The Service's API Proxy triggers an immediate DB sync of the affected row(s)
of the Service's DB table(s), due to particular API request, while the
Synchronization Framework's Audit Mechanism (default every 10 mins) deals
with non-API events, unexpected events and/or errors to ensure required DB
Table(s) are in-sync.
The following Keystone resources will be synchronized with this method:
Users, Passwords, Projects, Roles, Role Assignments and Token Revocation
Events.
Synchronization of Fernet Keys
------------------------------
This specification also proposes enhancing the StarlingX's Distributed
Cloud's Synchronization Framework to support API-based synchronization of
the Fernet Key Repo.
New REST APIs for bulk synching of the Fernet Key Repo, updating the Fernet
Key Repo (on rotation of keys) and auditing of the Fernet Key Repo are
added to the STX-CONFIG service.
The Synchronization Framework will be extended to support Fernet Key Repo
synchronization thru the STX-CONFIG service; adding a Fernet Key Manager to
the STX-CONFIG DC Orchestration Module for managing the Fernet Key Repo
synchronization messaging done by the Synchronization Framework.
Alternatives
============
An alternative solution considered for synchronizing keystone would be to use
built-in DB synchronization of open-source DBs used within StarlingX for
the OpenStack Service DBs. I.e. use the built-in DB Synchronization
capabilities of mariaDB or postgresDB, both of which support replication
of DB Tables from a single R/W Master to multiple ReadOnly Slaves.

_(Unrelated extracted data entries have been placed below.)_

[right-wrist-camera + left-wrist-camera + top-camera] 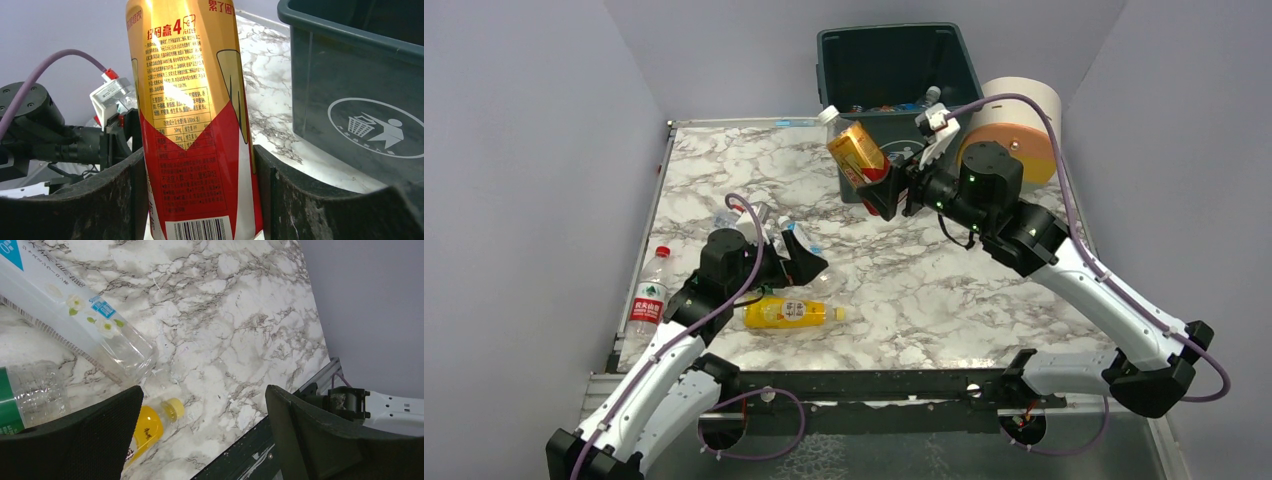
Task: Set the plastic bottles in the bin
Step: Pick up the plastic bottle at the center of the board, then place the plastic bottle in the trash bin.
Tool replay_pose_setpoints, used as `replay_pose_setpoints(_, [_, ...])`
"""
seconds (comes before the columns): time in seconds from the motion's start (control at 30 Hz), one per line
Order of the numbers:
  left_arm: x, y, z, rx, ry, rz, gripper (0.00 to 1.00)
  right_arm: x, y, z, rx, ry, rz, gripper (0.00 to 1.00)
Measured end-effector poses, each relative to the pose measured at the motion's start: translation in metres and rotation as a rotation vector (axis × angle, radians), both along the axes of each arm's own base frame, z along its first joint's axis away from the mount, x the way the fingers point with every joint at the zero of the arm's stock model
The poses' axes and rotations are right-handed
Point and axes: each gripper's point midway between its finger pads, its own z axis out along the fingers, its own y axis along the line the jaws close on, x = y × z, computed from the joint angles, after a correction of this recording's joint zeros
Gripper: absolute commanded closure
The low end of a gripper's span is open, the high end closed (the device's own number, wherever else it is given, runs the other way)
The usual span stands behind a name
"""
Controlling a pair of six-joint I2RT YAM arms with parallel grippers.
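Note:
My right gripper is shut on a red-and-gold bottle, holding it tilted in the air just in front of the dark green bin. A few bottles lie inside the bin. My left gripper is open and low over the marble table, with nothing between its fingers. A yellow-orange bottle lies just below it. Two clear bottles lie beside its left finger. Another clear bottle with a red label lies at the table's left edge.
A cream-and-orange cylinder stands right of the bin, behind my right arm. Grey walls close in the table on the left, back and right. A dark metal rail runs along the near edge.

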Motion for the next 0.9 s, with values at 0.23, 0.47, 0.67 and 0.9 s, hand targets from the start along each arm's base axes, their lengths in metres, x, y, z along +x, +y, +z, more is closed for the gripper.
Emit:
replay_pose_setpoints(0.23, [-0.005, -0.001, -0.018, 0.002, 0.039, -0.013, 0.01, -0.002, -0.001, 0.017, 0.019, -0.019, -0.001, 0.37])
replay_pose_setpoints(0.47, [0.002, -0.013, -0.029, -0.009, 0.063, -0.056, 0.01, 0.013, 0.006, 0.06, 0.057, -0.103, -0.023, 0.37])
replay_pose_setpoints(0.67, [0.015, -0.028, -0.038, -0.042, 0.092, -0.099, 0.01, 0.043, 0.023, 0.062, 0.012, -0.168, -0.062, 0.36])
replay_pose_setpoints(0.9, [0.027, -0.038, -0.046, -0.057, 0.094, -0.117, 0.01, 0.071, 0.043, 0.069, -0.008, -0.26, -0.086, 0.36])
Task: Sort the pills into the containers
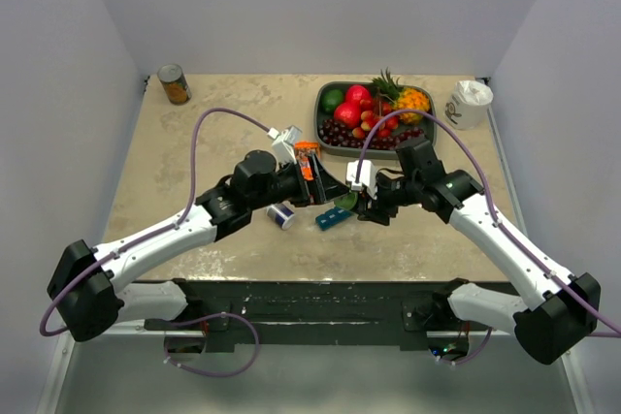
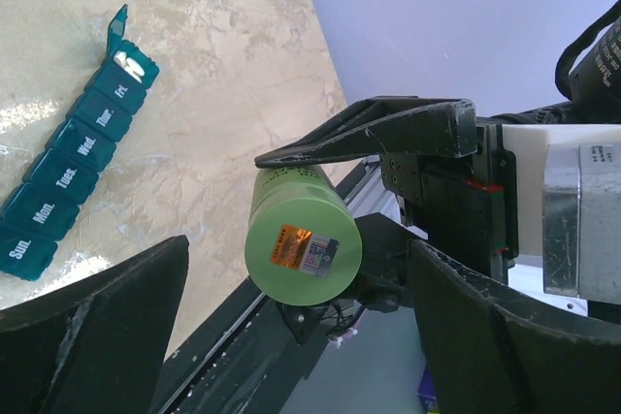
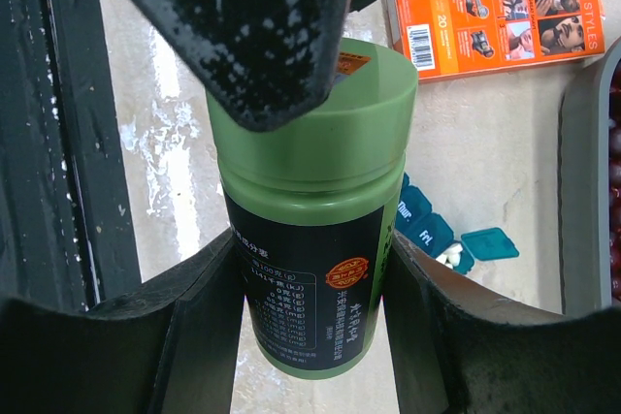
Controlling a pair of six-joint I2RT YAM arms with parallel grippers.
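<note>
From overhead I get bright, even light from above, and the arms point(image 1: 165, 235) throw only soft, short shadows on the surface point(image 1: 223, 94). In the left wrist view the surface glares white at 9 and 11 o'clock. The right wrist view has a shiny glare patch at 9 o'clock. There the green bottle point(image 3: 310, 191) is sharp, its label readable, while the jaws close to the lens look dark and slightly soft.

The containers point(image 2: 73, 167) lie on the table point(image 1: 233, 94), nearer than the box point(image 3: 495, 7) and fruit tray point(image 3: 585, 201).
</note>
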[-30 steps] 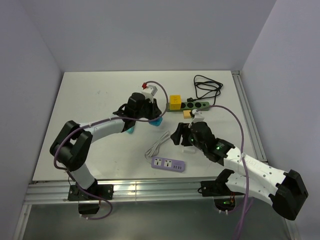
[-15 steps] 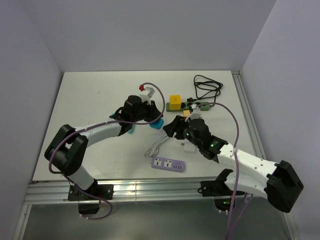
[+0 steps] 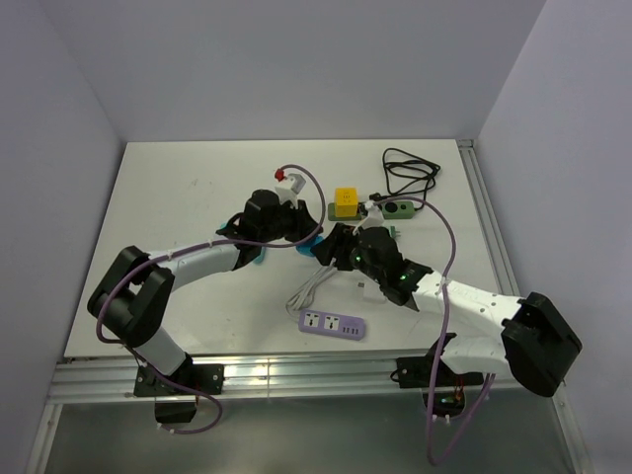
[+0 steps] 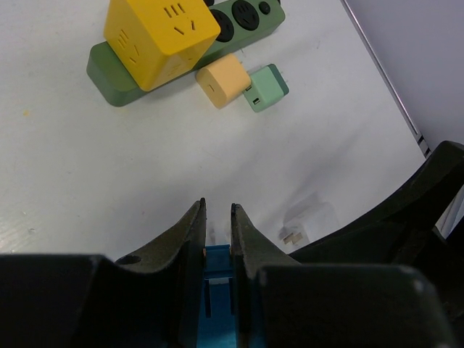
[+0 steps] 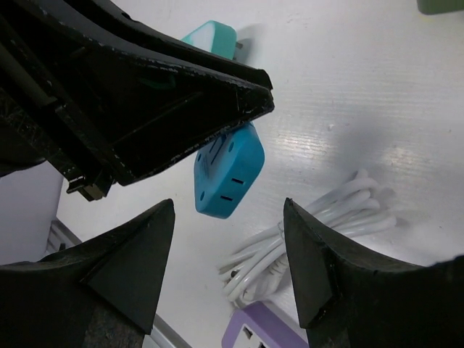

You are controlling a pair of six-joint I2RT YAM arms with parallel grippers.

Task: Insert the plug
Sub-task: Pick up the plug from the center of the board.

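The left tool is pinching the blue plug. In the left wrist view the plug sits at bottom centre of the frame, clamped between the two dark fingers. Its long axis runs up and down the frame along them, and its upper end stops short of the fingertips. In the right wrist view the same plug hangs at the centre of the frame under the black fingers of the left tool, above the white worktop. There its long axis tilts from upper right to lower left, and a slotted face is turned toward the camera. The right tool is spread wide with nothing in it, one finger at lower left and one at lower right of the frame. The plug shows in the gap between them, touched by neither. From above, both tools meet mid-worktop, just below and left of the green power strip and the yellow cube on it. A coiled white cable lies below the plug, and a purple power strip lies nearer the bottom edge
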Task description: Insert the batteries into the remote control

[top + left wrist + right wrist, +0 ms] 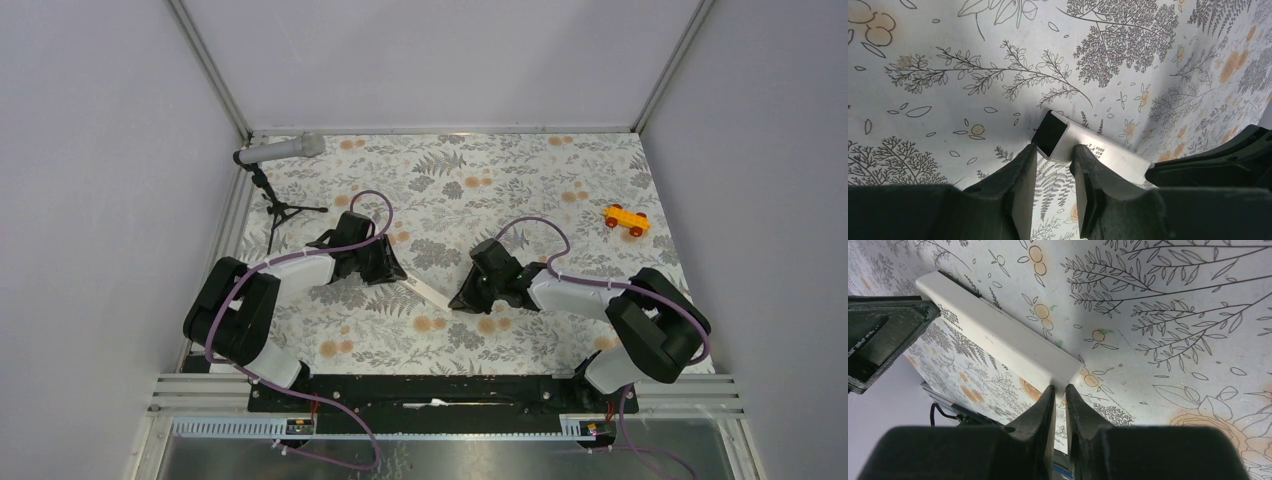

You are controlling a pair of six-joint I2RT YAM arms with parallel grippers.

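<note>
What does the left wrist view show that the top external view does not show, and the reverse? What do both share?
Only the left wrist view shows the dark open battery slot at the end of the remote, between the left gripper's fingers. Only the top external view shows the microphone on its tripod and the toy car. Both show the white remote gripped at its ends by the left and the right gripper, over the flowered cloth.
</note>
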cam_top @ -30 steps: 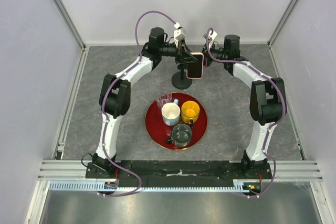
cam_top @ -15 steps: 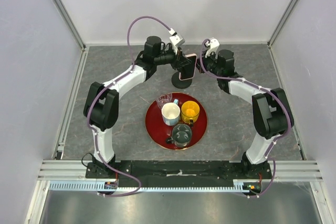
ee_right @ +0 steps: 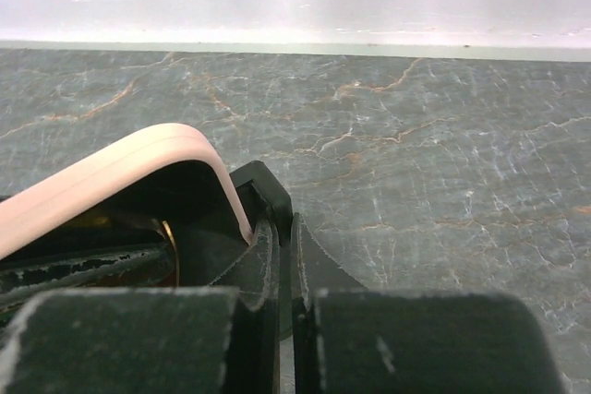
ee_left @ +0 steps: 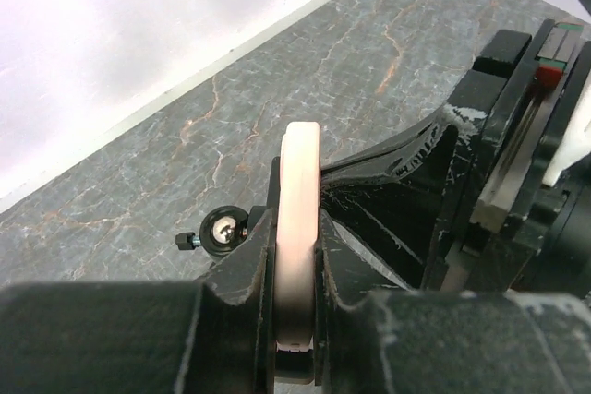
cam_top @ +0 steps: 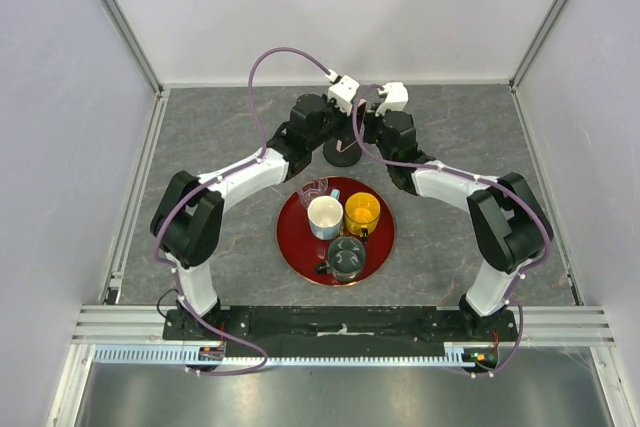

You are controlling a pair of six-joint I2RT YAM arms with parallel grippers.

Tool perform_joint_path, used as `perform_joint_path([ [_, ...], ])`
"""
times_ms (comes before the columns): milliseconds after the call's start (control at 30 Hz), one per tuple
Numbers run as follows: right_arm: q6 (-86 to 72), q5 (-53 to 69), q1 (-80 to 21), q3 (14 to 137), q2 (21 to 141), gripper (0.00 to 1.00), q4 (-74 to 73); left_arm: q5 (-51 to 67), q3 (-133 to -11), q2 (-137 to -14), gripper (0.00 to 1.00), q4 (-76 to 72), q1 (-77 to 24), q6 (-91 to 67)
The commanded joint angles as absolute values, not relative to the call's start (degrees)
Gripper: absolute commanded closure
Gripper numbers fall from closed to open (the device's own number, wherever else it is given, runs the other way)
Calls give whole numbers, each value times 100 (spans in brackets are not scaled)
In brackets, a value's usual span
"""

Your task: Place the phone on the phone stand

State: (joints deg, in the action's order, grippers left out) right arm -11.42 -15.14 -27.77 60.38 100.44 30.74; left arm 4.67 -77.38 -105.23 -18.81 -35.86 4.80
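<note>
— At the far middle of the table [cam_top: 200, 137], what are the arms doing?
— Both reach in over the stand [cam_top: 342, 156]. Its round base shows between them from above, and the wrists hide its top.
— Where is the phone?
— From the left wrist, the phone [ee_left: 298, 182] is upright and edge-on, with its pale pink rim toward the camera. The left gripper [ee_left: 296, 260] pinches it, one finger on each flat face.
— And the other tool?
— On the right gripper [ee_right: 285, 246] the fingers are drawn nearly together. Only a thin slit is left between them, and nothing shows in it. The phone's rounded corner curves down against the outer side of the nearer finger.
— Is the phone seated in the clamp?
— I cannot tell, because the fingers cover that spot. A small knob [ee_left: 218, 228] sits just beside the phone, low on its left.
— Anything else on the table?
— A red tray [cam_top: 290, 247] lies nearer the arm bases, apart from the stand. It holds a white cup [cam_top: 325, 215] and a yellow cup [cam_top: 362, 212] side by side.
</note>
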Motion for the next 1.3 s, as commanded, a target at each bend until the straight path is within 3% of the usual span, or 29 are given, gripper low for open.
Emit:
perform_joint_path([
  [0, -1161, -3823, -2531, 5933, 9985, 100, 3400, -1985, -8059, -10484, 98, -2408, -3419, 738],
  [233, -1222, -3683, -2935, 5319, 9826, 100, 3963, -2531, -8762, -11073, 98, -2101, -3560, 336],
  [433, -1230, -2593, -3050, 4607, 9221, 99, 4474, -2215, -8974, -11312, 98, -2056, -3560, 220],
  [467, -1309, -2610, -3050, 4571, 9150, 86, 4300, -2180, -8948, -11285, 98, -2065, -3560, 211],
  [500, -1336, -2671, -3050, 4536, 8984, 81, 4211, -2084, -8930, -11276, 98, -2092, -3551, 185],
  [767, -1494, -2612, -2883, 4473, 8385, 64, 3227, -1416, -8675, -11101, 98, -2250, -3533, 88],
  [900, -1679, -936, -2165, 4710, 8655, 60, 3015, -365, -8719, -10916, 98, -1943, -3393, -113],
  [1067, -1083, 2662, -1390, 5650, 9517, 47, 2690, 1728, -8605, -10565, 98, -1609, -2928, -106],
  [1133, -775, 3250, -1345, 6071, 9869, 43, 2471, 2590, -8587, -10477, 98, -1425, -2735, -9],
  [1267, -440, 3849, -1345, 6152, 10107, 23, 3119, 4119, -8587, -10371, 98, -1143, -2409, 439],
])
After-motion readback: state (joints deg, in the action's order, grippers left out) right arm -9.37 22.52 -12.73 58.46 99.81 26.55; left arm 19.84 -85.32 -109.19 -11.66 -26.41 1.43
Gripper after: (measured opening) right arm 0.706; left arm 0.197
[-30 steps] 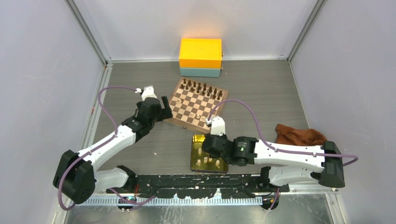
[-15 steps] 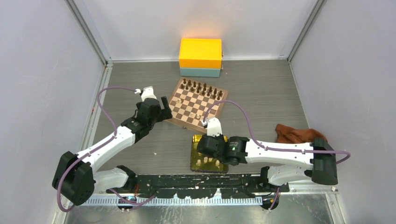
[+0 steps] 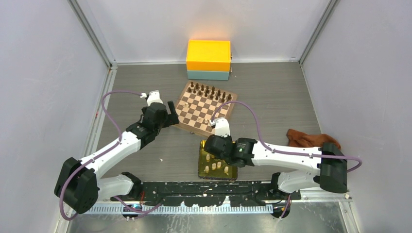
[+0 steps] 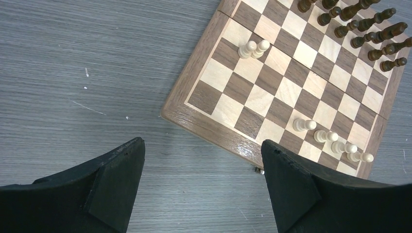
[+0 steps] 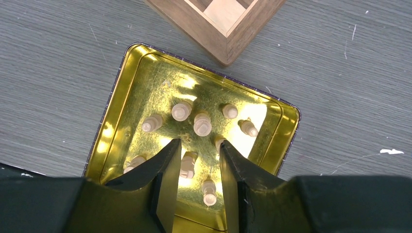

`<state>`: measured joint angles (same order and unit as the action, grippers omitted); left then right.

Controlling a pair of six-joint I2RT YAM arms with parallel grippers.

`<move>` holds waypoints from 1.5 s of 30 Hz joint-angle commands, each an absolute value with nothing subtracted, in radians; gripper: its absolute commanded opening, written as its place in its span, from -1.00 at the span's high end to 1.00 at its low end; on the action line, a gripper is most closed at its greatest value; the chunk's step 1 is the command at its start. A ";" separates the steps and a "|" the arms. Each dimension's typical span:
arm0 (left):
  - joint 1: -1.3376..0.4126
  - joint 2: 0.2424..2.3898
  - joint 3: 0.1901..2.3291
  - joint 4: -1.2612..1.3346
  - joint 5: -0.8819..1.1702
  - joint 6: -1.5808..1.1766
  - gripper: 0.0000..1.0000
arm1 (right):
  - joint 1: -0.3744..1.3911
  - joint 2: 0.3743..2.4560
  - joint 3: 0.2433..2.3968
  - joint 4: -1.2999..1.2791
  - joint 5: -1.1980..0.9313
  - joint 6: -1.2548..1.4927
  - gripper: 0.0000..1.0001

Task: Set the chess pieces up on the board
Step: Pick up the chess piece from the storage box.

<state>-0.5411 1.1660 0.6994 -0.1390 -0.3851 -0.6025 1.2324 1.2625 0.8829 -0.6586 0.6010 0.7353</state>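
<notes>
- Right jaws, slightly parted, hang over the tray (image 5: 136, 63); a cream piece (image 5: 187, 165) lies between them.
- Left jaws, wide open, hover over worktop (image 4: 73, 73) beside the board (image 4: 238, 87).

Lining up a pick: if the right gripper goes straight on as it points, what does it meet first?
Likely the cream chess piece between the fingertips of the open right gripper, inside the gold tin tray; depth is unclear, so possibly the tray floor.
</notes>
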 commanded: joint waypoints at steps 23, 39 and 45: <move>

However, the built-in DB synchronization solutions of mariaDB or postgresDB,
do NOT support the ability of handling different DB Schemas in the Central
Cloud and Edge Clouds; i.e. required for Software Upgrade scenarios, or even
just a heterogeneous mix of openstack-versioned edge clouds.
Data model impact
=================
There are no DB Model changes required to any Services.
REST API impact
===============
Synchronization Framework Support for Keystone DB-based Synchronization
-----------------------------------------------------------------------
The following REST APIs were added to the STX-DISTCLOUD service to support
DB-based synchronization of Services between the Central Cloud and the
Edge Clouds:
NOTE: These are public REST APIs in the sense that the Central Cloud
will use these REST APIs to synchronize data to the Edge Clouds. HOWEVER
these REST APIs are NOT intended to be used by an end user.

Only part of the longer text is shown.